Turn Right and Right Again was written in between lockdowns then recorded in May by super-producer/mixer David Wrench, one half of audiobooks and known for his work with Frank Ocean, the xx, Caribou, David Byrne, Manic Street Preachers and Goldfrapp, at his studio in Hackney. The EP was then mixed by Kieran Hebden (Four Tet) in upstate New York and mastered by James Trevascus at Invada, the studio run by Geoff Barrow (Portishead, BEAK>) in Bristol.
Dog Unit describe their sound as “a rock band’s interpretation of electronic music, so all the signifiers of dance music – build and drop, lots of emphasis on pulse, repetition and interesting cross-rhythms, melodies posing as riffs etc – but filtered into a two-guitars-bass-and-drums line-up. It’s instrumental rock music/post-rock you want to dance to.”

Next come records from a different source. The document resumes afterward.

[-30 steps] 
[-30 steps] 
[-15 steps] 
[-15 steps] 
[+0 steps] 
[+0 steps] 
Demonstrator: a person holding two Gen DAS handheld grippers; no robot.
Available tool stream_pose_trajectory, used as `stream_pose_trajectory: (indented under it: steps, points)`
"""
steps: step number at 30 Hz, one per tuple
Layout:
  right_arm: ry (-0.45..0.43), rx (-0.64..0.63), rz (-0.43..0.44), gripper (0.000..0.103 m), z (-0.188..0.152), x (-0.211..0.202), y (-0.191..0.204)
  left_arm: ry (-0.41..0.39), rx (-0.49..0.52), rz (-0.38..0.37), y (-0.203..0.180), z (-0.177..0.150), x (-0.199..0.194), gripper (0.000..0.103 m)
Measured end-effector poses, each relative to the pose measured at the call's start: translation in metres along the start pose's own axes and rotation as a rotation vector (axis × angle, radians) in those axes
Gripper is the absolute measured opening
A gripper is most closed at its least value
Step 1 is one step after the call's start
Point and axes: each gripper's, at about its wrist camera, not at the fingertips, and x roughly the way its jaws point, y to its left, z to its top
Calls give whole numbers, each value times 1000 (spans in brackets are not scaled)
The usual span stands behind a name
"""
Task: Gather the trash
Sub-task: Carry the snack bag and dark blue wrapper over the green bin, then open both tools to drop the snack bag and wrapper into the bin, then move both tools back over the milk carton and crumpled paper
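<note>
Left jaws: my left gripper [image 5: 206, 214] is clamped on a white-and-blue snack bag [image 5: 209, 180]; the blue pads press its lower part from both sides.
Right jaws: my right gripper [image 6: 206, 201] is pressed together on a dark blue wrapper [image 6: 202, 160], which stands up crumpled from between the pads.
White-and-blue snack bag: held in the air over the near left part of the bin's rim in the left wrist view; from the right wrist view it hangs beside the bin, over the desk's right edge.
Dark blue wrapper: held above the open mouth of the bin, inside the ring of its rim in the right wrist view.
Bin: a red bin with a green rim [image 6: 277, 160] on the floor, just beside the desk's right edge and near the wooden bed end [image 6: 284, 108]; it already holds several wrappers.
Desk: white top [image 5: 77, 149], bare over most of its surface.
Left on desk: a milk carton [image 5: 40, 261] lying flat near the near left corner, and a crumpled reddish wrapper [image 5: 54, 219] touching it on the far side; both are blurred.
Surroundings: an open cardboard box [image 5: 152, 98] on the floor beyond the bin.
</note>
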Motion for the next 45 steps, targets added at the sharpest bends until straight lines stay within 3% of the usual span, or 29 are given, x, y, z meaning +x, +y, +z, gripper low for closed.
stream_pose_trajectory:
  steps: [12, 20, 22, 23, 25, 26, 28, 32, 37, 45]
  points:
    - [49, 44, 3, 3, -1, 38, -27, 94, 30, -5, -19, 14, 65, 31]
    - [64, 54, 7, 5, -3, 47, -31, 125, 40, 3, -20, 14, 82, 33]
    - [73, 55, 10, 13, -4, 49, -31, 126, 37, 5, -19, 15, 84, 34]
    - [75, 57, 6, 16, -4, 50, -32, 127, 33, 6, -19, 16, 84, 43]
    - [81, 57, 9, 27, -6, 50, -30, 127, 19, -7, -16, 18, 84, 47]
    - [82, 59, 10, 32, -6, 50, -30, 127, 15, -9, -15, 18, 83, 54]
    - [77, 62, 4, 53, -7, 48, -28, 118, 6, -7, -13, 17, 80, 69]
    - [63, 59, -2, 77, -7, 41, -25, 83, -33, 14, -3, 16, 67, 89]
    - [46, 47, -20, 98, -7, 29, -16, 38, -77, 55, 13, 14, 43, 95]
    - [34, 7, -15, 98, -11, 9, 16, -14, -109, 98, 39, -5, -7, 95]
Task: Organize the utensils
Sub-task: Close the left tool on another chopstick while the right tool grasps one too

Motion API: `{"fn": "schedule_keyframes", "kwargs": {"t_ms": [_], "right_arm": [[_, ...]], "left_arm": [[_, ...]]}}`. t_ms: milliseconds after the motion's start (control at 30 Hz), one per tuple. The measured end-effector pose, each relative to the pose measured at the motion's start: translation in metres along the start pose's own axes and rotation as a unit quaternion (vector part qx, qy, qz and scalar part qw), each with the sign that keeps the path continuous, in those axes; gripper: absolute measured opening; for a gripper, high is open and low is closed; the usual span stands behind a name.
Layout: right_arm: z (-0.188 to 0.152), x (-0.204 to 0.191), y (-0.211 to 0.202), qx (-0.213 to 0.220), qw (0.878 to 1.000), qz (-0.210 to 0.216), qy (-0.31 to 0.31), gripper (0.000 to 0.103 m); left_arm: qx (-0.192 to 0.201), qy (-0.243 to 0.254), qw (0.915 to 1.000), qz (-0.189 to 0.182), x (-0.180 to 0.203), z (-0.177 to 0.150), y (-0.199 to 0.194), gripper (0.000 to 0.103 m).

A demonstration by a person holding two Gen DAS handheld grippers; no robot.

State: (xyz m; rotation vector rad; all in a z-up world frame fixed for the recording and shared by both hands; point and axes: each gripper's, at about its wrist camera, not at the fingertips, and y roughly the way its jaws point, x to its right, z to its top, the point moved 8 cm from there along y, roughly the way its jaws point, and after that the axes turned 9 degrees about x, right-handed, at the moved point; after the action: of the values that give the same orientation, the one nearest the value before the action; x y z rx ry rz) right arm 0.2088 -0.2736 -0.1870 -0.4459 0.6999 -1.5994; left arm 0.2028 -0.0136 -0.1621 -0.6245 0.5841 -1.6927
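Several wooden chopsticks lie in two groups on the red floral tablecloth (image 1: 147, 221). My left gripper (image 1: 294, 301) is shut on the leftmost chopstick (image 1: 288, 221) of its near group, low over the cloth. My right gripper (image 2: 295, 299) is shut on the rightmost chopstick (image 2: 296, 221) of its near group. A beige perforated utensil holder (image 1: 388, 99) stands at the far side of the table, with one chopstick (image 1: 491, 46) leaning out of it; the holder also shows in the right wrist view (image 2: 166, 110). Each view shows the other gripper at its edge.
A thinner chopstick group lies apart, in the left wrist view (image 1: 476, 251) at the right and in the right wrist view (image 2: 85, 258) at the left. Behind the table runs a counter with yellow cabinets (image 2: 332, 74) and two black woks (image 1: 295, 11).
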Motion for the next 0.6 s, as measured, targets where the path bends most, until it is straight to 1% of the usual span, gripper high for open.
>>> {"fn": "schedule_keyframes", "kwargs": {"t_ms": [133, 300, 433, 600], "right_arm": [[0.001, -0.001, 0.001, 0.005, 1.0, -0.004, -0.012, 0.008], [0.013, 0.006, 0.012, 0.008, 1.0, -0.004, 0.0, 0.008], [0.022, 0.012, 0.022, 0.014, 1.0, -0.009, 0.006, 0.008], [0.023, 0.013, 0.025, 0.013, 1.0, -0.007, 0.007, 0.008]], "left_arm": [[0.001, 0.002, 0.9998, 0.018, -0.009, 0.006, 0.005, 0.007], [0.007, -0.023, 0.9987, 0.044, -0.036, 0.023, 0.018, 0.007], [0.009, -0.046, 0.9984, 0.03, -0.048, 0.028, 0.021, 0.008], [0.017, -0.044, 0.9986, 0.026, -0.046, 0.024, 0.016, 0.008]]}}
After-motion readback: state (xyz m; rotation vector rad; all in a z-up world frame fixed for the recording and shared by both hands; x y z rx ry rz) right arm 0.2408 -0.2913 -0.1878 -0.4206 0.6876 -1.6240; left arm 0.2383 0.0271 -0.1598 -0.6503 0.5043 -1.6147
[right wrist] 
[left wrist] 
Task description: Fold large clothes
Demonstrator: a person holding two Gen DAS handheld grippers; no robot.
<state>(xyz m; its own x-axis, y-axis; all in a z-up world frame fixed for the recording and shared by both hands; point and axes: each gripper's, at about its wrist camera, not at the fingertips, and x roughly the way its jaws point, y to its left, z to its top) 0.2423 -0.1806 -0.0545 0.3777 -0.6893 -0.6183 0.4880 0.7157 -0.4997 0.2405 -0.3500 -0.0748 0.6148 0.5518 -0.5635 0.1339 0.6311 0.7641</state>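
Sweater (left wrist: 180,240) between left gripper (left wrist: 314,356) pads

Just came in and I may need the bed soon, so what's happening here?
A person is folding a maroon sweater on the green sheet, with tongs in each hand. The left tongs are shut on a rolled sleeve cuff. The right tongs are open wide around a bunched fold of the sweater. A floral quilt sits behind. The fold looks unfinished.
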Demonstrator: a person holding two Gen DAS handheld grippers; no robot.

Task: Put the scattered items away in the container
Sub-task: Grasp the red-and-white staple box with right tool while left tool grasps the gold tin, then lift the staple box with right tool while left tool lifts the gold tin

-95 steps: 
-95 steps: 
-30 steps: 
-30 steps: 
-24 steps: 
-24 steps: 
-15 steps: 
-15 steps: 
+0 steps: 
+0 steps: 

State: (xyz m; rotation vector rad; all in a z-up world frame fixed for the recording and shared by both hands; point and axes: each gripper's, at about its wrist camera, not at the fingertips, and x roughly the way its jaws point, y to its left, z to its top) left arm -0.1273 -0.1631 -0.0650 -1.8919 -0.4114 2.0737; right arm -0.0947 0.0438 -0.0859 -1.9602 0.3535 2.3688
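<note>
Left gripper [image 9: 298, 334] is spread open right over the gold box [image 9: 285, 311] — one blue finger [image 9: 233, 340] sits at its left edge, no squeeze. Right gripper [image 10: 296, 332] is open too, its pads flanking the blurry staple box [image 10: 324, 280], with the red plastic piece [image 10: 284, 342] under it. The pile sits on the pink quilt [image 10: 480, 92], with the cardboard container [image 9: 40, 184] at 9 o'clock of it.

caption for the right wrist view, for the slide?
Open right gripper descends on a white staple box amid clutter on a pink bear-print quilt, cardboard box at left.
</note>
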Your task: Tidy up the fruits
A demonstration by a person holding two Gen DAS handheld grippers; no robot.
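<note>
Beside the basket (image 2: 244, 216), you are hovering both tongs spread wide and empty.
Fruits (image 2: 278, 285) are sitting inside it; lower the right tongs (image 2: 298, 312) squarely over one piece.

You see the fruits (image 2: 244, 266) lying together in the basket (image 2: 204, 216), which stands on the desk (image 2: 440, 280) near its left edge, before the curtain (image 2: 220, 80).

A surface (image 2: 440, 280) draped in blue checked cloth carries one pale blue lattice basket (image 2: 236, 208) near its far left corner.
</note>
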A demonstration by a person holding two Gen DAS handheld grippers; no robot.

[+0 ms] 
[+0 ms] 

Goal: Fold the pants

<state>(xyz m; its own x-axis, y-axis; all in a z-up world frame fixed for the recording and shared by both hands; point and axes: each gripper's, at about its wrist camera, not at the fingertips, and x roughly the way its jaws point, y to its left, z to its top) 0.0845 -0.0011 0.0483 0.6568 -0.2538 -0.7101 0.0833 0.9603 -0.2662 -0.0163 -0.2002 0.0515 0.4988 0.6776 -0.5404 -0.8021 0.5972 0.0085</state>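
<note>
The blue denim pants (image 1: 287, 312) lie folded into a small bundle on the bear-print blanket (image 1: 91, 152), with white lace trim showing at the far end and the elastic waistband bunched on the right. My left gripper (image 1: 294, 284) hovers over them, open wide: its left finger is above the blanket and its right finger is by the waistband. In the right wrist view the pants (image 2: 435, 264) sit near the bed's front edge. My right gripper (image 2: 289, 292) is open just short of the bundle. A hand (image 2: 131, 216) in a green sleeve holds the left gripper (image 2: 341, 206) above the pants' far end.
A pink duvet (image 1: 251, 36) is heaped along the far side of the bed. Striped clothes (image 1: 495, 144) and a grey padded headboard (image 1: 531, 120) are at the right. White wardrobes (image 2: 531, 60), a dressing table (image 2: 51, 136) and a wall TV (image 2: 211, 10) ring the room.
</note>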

Of the EP’s genesis, the band offers: “After the first lockdown, we decided to start getting together every Monday night for the sake of our sanities, and the new EP was borne from that.
“There’s a sense of catharsis, tension-then-release and joy to it, all indirectly fuelled by the chaos and stress and isolation of lockdown. Monday night Dog Unit sessions were definitely the highlight of our respective weeks, and we hope that joy of communing, playing together, and being social after such a long period of isolation comes through in the music.”
Alongside ‘The Rule of Six’, the EP finds the band moving between spaghetti western trip-hop sludge-metal (‘Absolute Unit’), sky-high drone-dub (‘Pyramid Scheme’) and, on title track ‘Turn Right and Right Again’, unabashed stadium-filling euphoria.
The EP is a follow-up to 2020’s Barking to Gospel, which received nationwide radio play and critical acclaim, was named 3rd-best EP of 2020 by recordstore.co.uk and was featured on Rough Trade Shop’s best-of-2020 Counterculture compilation alongside Andrew Weatherall, Dry Cleaning, Jane Weaver and The Avalanches.
Dog Unit sound like electronic music played by a rock band, or post-rock you can dance to: driving, insistent, intense, and joyous. Do call them: purveyors of entrancing drone, tactile texture, slow-mo polyrhythm and skewiff riff. Don’t call them: Dogwai.
Dog Unit is Lucy Jamieson (drums), Henry Scowcroft (guitars), Sam Walton (guitars/omnichord/Rhodes), and James Weaver (bass).